Under heavy load, the Postgres backed fan-in implementation showed significantly higher latencies and lower throughput in comparison to the ETS backed fan-out implementation.

Dashboard for Postgres backed fan-in implementation shows p95 latency at
almost 1s at 105 get_timeline requests per second while the dashboard for ETS
backed fan-out implementation shows p95 latency of less than 20ms at more than
200 get_timeline requests per second — The latencies for the Postgres backed fan-in implementation on the left are higher than for the ETS backed fan-out implementation on the right

Advanced simulations

We extended this proof of concept into a performance toolkit you can use to simulate traffic via atproto events and user requests.

Dashboard for Postgres backed fan-in implementation shows p95 latency at
almost 1s at 105 get_timeline requests per second — Overview of the simulator

As a fundamental principle, we want to be able to repeatedly simulate scenarios. Therefore, you provide the configuration for a scenario as a file that you can load into the system.

Userbase parameters

It makes a difference for your appʼs performance whether you already have millions of users or posts in your database or none. With the performance toolkit, you can quickly create base data to prepare your application instance for the simulated scenario.

Generate users in by passing in parameters in JSON format:

{
  "name": "my userbase",
  "num_users": 100000,
  "follower_density": 5.0
}

A power-law follower graph

We assign the generated users sequential IDs, and they follow each other according to a power law.

All users follow the very first user account. With increasing user ID, the number of followers gets smaller quickly.

We do this for two reasons:

this distribution represents a realistic userbase where you have few accounts with many followers (looking at you @bsky.app) and many accounts with very few followers.
a predefined distribution makes it trivial to pick suitable accounts for the traffic you want to simulate, as you can determine the number of followers from the user ID. You donʼt have to first search a suitable account — to simulate a post from a user with many followers, pick a small user ID.

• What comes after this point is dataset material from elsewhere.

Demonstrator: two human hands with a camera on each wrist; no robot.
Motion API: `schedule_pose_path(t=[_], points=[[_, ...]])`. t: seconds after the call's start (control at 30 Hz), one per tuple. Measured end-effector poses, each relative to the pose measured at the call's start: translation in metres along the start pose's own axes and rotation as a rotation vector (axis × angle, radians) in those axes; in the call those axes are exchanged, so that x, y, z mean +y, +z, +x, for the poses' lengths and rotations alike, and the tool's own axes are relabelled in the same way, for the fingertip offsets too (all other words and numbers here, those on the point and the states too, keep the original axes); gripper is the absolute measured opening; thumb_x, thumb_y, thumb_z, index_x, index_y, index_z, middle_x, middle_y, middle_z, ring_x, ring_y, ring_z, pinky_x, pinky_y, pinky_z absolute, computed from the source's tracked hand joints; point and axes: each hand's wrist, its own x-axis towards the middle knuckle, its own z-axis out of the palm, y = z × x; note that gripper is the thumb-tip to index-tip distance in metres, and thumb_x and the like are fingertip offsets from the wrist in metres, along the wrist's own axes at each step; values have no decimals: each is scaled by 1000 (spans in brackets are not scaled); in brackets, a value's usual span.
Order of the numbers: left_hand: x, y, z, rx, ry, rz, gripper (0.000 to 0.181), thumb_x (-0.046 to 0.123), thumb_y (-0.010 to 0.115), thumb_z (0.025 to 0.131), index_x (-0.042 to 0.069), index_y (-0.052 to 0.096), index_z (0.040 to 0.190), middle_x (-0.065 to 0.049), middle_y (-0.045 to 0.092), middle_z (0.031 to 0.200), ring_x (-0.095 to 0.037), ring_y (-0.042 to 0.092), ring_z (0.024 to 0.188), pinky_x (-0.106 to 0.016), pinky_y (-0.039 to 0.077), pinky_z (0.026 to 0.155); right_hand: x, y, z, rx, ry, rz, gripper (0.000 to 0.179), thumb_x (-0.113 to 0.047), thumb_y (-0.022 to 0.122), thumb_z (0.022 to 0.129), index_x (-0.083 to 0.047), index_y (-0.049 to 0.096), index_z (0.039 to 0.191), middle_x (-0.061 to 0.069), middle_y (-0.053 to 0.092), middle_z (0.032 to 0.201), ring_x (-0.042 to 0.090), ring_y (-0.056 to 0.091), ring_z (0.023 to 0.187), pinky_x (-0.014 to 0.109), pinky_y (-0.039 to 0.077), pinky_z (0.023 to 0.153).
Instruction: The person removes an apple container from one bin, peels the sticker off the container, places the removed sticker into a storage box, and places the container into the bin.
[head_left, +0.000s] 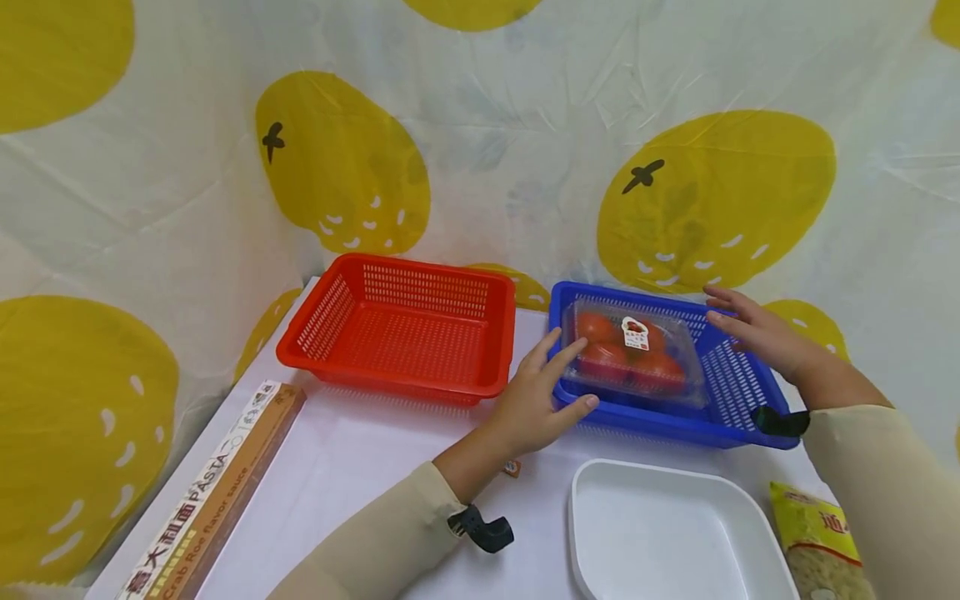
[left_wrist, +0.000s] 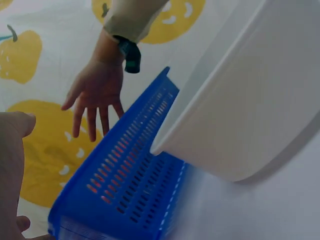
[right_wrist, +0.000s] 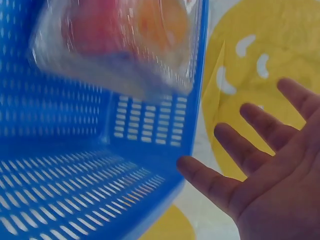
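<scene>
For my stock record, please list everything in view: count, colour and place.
Red basket: one, red, table's far left.
Blue basket: one, blue, right of red basket.
Clear box: one, transparent, in blue basket's left part.
Tomatoes: four visible, red, inside clear box.
Sticker: one, mostly white, on clear box.
Tray: one, white, nearer than blue basket.
Pasta carton: one, brown-white, table's left edge.
Bag: one, yellow, right of tray.
Small piece: one, orange-brown, by left wrist.
Table: one, white, underneath.
Cloth: count unclear, white with yellow fruit, behind.
Straps: two, dark, on wrists.
Sleeves: two, beige, on arms.
Left hand: one, bare, blue basket's left end.
Right hand: one, bare, blue basket's right end.
</scene>
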Motion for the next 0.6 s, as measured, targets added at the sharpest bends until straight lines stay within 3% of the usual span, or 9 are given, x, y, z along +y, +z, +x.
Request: schedule_pose_path(t=[0.13, 0.33, 0.6], points=[[-2, 10, 1, 30, -80, -47, 74, 55, 65, 100, 40, 36, 167, -2, 17, 178, -35, 29, 159, -68, 44, 111, 7, -5, 10, -48, 5, -23, 74, -44, 39, 114, 2, 17, 168, 37, 21, 167, 62, 27, 146, 78, 38, 109], [-10, 27, 1, 69, -222, -176, 68, 48, 67, 102, 36, 42, 164, -1, 16, 178, -32, 31, 159, -62, 44, 114, 29, 3, 25, -90, 44, 27, 73, -48, 40, 113, -5, 22, 169, 32, 23, 168, 60, 24, 148, 80, 39, 107], [-21, 41, 5, 76, -290, -229, 62, 44, 67, 104, 36, 46, 162, -2, 24, 176, -30, 36, 157, -57, 42, 118, 49, 17, 38, -98, 41, 134, 71, -46, 38, 115, -3, 20, 168, 32, 21, 167, 60, 29, 146, 77, 41, 108]])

The generated follower graph follows a power law.

Simulating traffic

To simulate traffic, we introduce two concepts: scenario and simulation plan. With these concepts we can represent repeatable and realistic simulations.

Scenario

A scenario captures a series of user actions that will happen at defined time offsets during simulation.

At the moment three actions can be simulated:

user creates a post
user follows another user
user requests their timeline

A single scenario can contain series for all three actions, but all of them are optional.

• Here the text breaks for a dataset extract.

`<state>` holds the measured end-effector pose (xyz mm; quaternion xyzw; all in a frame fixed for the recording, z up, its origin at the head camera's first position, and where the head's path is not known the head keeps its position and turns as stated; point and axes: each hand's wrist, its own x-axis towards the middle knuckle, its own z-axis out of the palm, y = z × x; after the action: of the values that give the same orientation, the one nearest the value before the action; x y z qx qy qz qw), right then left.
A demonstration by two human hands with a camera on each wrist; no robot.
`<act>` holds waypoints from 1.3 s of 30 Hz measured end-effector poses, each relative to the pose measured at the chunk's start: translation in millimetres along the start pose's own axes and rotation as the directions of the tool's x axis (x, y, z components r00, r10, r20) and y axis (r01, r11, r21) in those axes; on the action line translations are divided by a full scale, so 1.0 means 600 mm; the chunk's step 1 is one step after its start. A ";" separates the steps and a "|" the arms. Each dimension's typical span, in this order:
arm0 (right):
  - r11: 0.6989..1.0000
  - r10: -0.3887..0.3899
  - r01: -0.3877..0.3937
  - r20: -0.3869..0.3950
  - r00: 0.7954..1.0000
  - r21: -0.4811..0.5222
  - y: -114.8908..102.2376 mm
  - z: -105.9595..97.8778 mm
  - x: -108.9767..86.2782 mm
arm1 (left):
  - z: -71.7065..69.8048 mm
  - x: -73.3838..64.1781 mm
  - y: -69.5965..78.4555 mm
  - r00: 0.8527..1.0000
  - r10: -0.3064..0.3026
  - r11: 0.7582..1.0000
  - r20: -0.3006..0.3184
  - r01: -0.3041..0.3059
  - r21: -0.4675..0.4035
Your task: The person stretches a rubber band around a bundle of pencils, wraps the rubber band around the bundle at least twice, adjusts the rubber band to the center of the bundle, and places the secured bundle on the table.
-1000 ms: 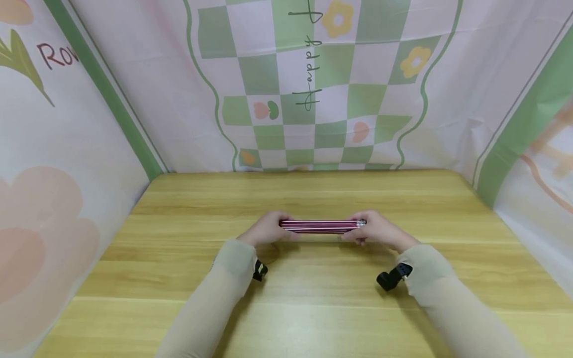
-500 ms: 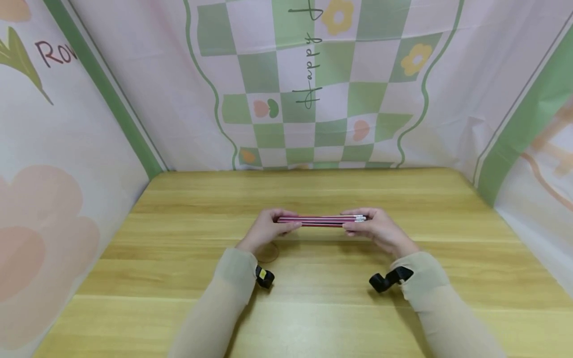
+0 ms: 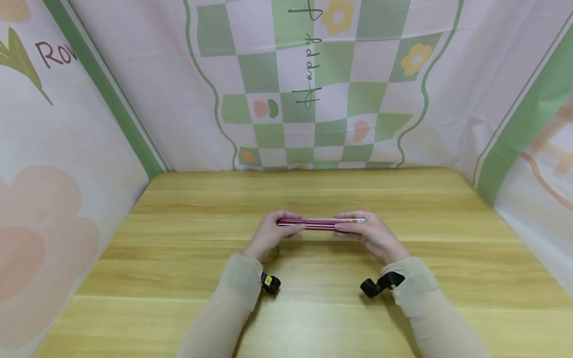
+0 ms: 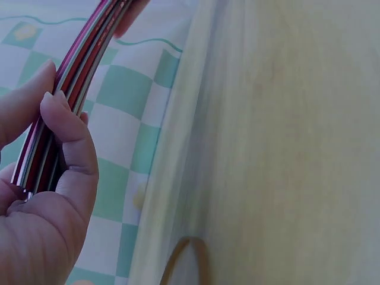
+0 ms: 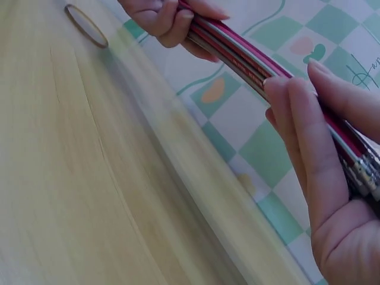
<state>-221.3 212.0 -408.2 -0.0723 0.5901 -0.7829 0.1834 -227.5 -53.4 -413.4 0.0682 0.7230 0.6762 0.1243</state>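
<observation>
A bundle of several dark red striped pencils point(image 3: 320, 226) lies level between my two hands, above the table. Its left part is gripped by my left hand point(image 3: 267, 234), thumb in front and fingers behind. My right hand point(image 3: 372, 236) holds the other end, where silver ferrules point(image 5: 363, 172) show in the right wrist view. A thin tan rubber band point(image 4: 203, 260) rests on the table near my left hand; in the head view that hand mostly hides it.
The wood-grain table point(image 3: 322, 308) reaches back to a printed cloth point(image 3: 331, 104) with green checks. Cloth also hangs along the left and right sides. Black wrist cameras point(image 3: 270, 283) sit on both sleeves.
Both hands have shifted inward along the pencils, the right hand most, and the bundle has turned in them. The thumbs now show in front. The rubber band has become more covered.
</observation>
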 end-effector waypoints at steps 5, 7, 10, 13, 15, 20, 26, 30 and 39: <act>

As you can see, these actions are associated with specific users and an offset. For instance, “user 1 posts at offset 1000ms” or “user 2 follows user 3 at offset 1500ms”. This series of events gives us a repeatable scenario.

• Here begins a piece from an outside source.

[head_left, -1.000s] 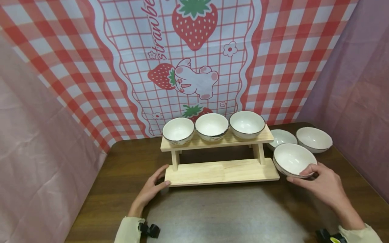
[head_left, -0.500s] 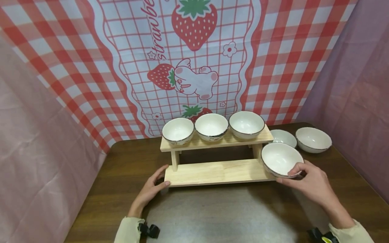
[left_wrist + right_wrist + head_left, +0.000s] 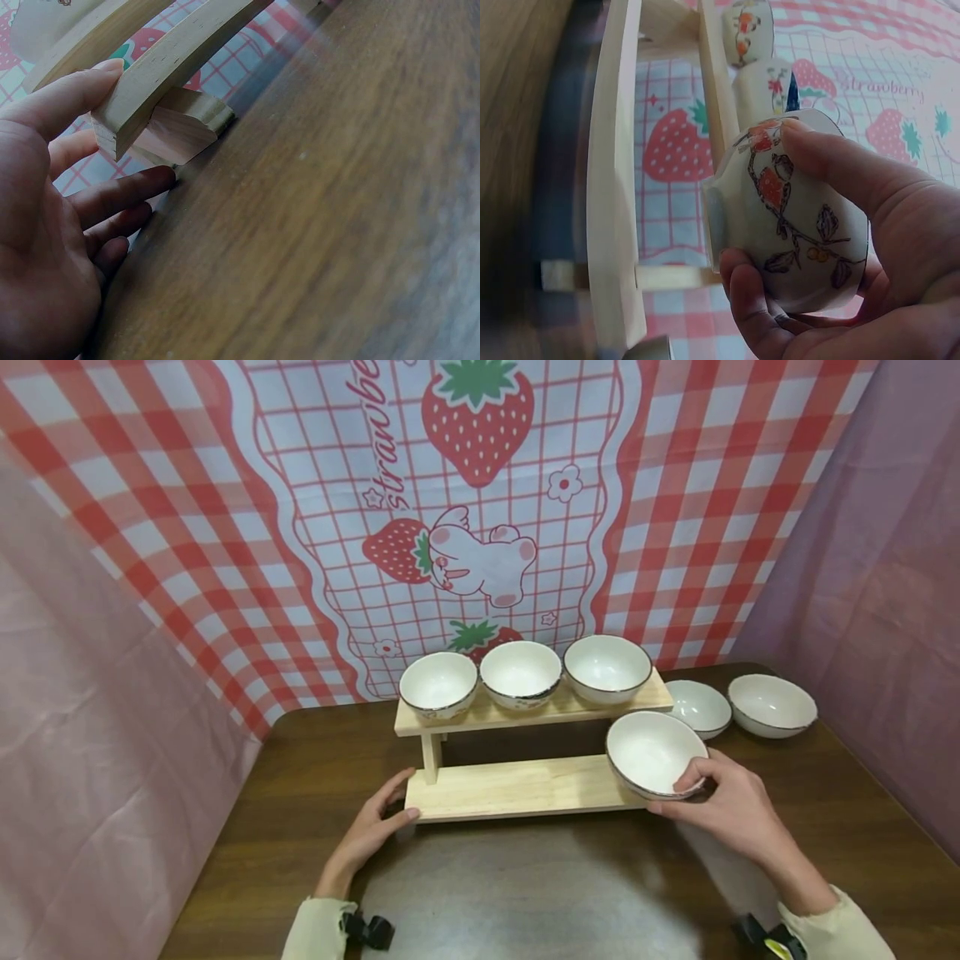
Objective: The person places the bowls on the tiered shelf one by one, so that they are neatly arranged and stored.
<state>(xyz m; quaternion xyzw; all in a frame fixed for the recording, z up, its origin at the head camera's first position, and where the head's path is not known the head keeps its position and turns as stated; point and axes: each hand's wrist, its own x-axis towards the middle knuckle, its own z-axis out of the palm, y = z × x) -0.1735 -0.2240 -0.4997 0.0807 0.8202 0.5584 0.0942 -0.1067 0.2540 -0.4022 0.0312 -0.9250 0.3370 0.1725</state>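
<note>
A two-tier wooden stand (image 3: 510,789) is on the table, three white bowls lined up on its upper board: left bowl (image 3: 438,683), middle bowl (image 3: 521,672), right bowl (image 3: 607,665). My left hand (image 3: 369,827) holds the left end of the lower board, thumb at the front corner and fingers around the end. In my right hand (image 3: 727,806) is another white bowl (image 3: 651,750), pinched at its right side and held over the right end of the lower board. The right wrist view shows this bowl's outside (image 3: 802,217), painted with red flowers and dark leaves.
Two more white bowls, a nearer bowl (image 3: 701,707) and a farther bowl (image 3: 772,705), stand on the brown table (image 3: 300,760) right of the stand. A red checked strawberry cloth (image 3: 570,543) hangs behind, with pink drapes (image 3: 97,710) at the sides.
My right hand has carried its bowl leftward, from beside the stand to over the right end of the lower board. The left hand has stayed in place.
</note>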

You donʼt have to write the full scenario yourself, the toolkit lets you generate a scenario from parameters, similar to what we saw for the userbase.

Here is an example for posts: we have 100_000 users in the system but only the first 10_000 will post. We classify the users into tiers to make their behavior more realistic. Users with many followers will post more.

{
  "n": 100000,
  "max_active_user_id": 10000,
  "seed": 43,
  "time_units": 1,
  "tiers": [
    { "max_followers": 10, "posts_per_day": 0.2 },
    { "max_followers": 100, "posts_per_day": 1.0 },
    { "max_followers": 1000, "posts_per_day": 3.0 }
  ]
}

This will result in a list of post events like the following.

"posts":
  [
    {"user_id":124, "offset_ms":719},
    {"user_id":5037, "offset_ms":4160},
    {"user_id":6504, "offset_ms":21584},
    {"user_id":7422, "offset_ms":23714},
    {"user_id":1611, "offset_ms":27590},
    ...
  ]

The simulation will then emit a realistic corresponding atproto event at the given offset into the firehose.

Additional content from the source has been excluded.